Top of Information supplied

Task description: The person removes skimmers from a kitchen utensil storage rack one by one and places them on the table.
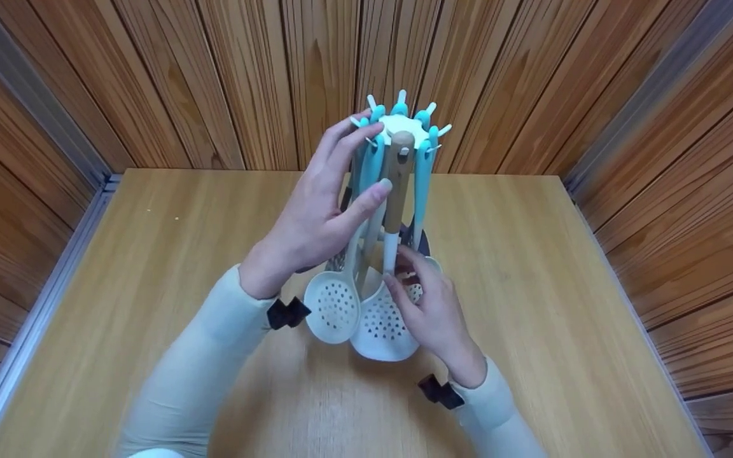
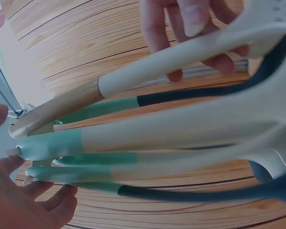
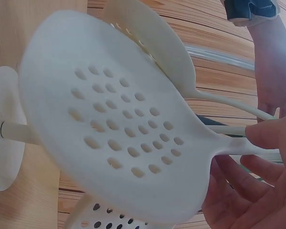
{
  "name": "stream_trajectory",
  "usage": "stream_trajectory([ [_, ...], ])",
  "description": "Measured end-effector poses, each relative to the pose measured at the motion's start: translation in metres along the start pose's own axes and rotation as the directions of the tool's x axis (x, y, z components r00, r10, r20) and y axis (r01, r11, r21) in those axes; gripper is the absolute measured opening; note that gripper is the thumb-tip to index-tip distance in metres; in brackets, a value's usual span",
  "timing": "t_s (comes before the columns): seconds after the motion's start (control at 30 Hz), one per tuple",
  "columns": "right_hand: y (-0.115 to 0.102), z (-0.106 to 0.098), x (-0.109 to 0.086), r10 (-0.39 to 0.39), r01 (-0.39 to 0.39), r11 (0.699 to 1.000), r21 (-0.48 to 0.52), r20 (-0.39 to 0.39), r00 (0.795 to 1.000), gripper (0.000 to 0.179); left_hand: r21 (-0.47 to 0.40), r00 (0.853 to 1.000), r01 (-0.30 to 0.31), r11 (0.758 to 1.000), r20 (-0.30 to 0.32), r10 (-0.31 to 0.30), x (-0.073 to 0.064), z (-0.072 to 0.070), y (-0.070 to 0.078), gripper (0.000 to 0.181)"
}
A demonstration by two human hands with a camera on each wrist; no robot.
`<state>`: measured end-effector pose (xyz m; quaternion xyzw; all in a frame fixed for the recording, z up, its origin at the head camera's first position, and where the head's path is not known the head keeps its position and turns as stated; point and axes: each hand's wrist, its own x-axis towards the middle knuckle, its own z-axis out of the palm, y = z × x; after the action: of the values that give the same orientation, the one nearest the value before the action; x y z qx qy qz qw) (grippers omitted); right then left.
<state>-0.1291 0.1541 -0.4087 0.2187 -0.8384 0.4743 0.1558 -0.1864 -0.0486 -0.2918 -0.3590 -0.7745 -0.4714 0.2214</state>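
A white utensil rack (image 1: 408,129) stands upright with several turquoise-handled utensils hanging round it. At its front is a white skimmer (image 1: 382,327) with a wooden handle (image 1: 398,184); a white hook tip shows in the hole at the handle's top. My right hand (image 1: 427,305) pinches the skimmer's white neck, thumb and fingers on either side in the right wrist view. My left hand (image 1: 315,216) holds the rack's top from the left, fingers round its edge and thumb beside the wooden handle. A smaller slotted spoon (image 1: 333,307) hangs below my left hand.
The rack's round white base (image 3: 9,167) rests on a wooden table (image 1: 214,210), partly hidden by the skimmer. Dark-headed utensils (image 2: 195,194) hang at the rack's other sides. Wood-panelled walls (image 1: 239,76) enclose the table at the back and sides.
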Motion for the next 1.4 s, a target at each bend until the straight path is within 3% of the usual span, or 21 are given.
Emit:
stream_trajectory([
  [0.13,-0.001,0.000,0.002,-0.004,0.004,1.000,0.008,-0.007,1.000,0.042,-0.022,0.994,-0.015,1.000,-0.109,0.012,0.006,0.006,0.002,0.048],
  [0.3,0.000,0.002,0.004,-0.011,0.011,0.999,0.035,-0.001,1.000,0.041,-0.074,0.974,-0.041,0.996,-0.226,0.023,0.016,0.014,0.005,0.040],
  [0.53,0.002,0.006,0.006,-0.016,0.016,0.998,0.056,0.004,1.000,0.039,-0.159,0.954,-0.091,0.983,-0.297,0.040,0.026,0.025,0.003,0.034],
  [0.73,0.002,0.010,0.007,0.025,-0.026,0.997,0.069,0.022,0.999,0.031,-0.214,0.924,-0.155,0.964,-0.376,0.065,0.033,0.033,-0.004,0.031],
  [0.83,0.002,0.011,0.008,0.043,-0.046,0.994,0.094,0.026,0.999,0.027,-0.248,0.917,-0.187,0.951,-0.391,0.078,0.035,0.036,-0.007,0.029],
  [1.0,0.005,0.013,0.007,0.060,-0.063,0.991,0.121,0.026,0.998,0.026,-0.302,0.917,-0.203,0.931,-0.392,0.073,0.036,0.040,-0.011,0.029],
  [1.17,0.008,0.014,0.006,0.079,-0.082,0.987,0.136,0.029,0.996,0.023,-0.303,0.919,-0.210,0.930,-0.386,0.082,0.037,0.043,-0.013,0.033],
  [1.4,0.011,0.014,0.005,0.053,-0.055,0.984,0.168,0.013,0.998,0.018,-0.284,0.924,-0.245,0.927,-0.359,0.134,0.037,0.041,-0.023,0.052],
])
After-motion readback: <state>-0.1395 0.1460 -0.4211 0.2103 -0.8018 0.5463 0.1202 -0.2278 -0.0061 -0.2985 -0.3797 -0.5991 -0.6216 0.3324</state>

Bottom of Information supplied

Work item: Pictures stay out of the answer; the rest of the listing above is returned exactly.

Response to the task:
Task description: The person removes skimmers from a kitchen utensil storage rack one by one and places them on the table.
{
  "name": "stream_trajectory",
  "usage": "stream_trajectory([ [_, ...], ])",
  "description": "Measured end-effector poses, each relative to the pose measured at the motion's start: translation in metres along the start pose's own axes and rotation as the directions of the tool's x axis (x, y, z components r00, r10, r20) and y axis (r01, r11, r21) in those axes; gripper is the absolute measured opening; note that gripper is the thumb-tip to index-tip distance in metres; in brackets, a value's usual span",
  "timing": "t_s (comes before the columns): seconds after the motion's start (control at 30 Hz), one per tuple",
  "columns": "right_hand: y (-0.115 to 0.102), z (-0.106 to 0.098), x (-0.109 to 0.086), r10 (-0.39 to 0.39), r01 (-0.39 to 0.39), r11 (0.699 to 1.000), r21 (-0.48 to 0.52), r20 (-0.39 to 0.39), r00 (0.795 to 1.000), gripper (0.000 to 0.179); left_hand: r21 (-0.47 to 0.40), r00 (0.853 to 1.000), r01 (-0.30 to 0.31), r11 (0.758 to 1.000), r20 (-0.30 to 0.32), r10 (-0.31 to 0.30), x (-0.073 to 0.064), z (-0.072 to 0.070), y (-0.070 to 0.078), gripper (0.000 to 0.181)"
}
A demonstration by two human hands with a camera on each wrist; no robot.
`<state>`: measured end-effector pose (xyz m; quaternion xyzw; all in a frame fixed for the recording, z up, its origin at the head camera's first position, and where the head's path is not known the head keeps its position and turns as stated; point and axes: each hand's wrist, its own x-axis towards the middle knuckle, its own z-axis out of the palm, y = z × x; after the action: of the values that give the same orientation, the one nearest the value before the action; x y z qx qy qz qw) (grippers omitted); right then left.
<state>-0.1291 0.1541 -0.4087 0.2187 -0.8384 0.4743 0.1558 -0.1864 -0.0486 -0.2918 -0.3590 -0.7745 -0.4714 0.2214</state>
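A white utensil rack (image 1: 408,129) stands upright with several turquoise-handled utensils hanging round it. At its front is a white skimmer (image 1: 382,327) with a wooden handle (image 1: 398,184); a white hook tip shows in the hole at the handle's top. My right hand (image 1: 427,305) pinches the skimmer's white neck, thumb and fingers on either side in the right wrist view. My left hand (image 1: 315,216) holds the rack's top from the left, fingers round its edge and thumb beside the wooden handle. A smaller slotted spoon (image 1: 333,307) hangs below my left hand.
The rack's round white base (image 3: 9,167) rests on a wooden table (image 1: 214,210), partly hidden by the skimmer. Dark-headed utensils (image 2: 195,194) hang at the rack's other sides. Wood-panelled walls (image 1: 239,76) enclose the table at the back and sides.
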Motion for the next 1.4 s, a target at each bend until the straight path is within 3% of the usual span, or 21 are given.
Emit:
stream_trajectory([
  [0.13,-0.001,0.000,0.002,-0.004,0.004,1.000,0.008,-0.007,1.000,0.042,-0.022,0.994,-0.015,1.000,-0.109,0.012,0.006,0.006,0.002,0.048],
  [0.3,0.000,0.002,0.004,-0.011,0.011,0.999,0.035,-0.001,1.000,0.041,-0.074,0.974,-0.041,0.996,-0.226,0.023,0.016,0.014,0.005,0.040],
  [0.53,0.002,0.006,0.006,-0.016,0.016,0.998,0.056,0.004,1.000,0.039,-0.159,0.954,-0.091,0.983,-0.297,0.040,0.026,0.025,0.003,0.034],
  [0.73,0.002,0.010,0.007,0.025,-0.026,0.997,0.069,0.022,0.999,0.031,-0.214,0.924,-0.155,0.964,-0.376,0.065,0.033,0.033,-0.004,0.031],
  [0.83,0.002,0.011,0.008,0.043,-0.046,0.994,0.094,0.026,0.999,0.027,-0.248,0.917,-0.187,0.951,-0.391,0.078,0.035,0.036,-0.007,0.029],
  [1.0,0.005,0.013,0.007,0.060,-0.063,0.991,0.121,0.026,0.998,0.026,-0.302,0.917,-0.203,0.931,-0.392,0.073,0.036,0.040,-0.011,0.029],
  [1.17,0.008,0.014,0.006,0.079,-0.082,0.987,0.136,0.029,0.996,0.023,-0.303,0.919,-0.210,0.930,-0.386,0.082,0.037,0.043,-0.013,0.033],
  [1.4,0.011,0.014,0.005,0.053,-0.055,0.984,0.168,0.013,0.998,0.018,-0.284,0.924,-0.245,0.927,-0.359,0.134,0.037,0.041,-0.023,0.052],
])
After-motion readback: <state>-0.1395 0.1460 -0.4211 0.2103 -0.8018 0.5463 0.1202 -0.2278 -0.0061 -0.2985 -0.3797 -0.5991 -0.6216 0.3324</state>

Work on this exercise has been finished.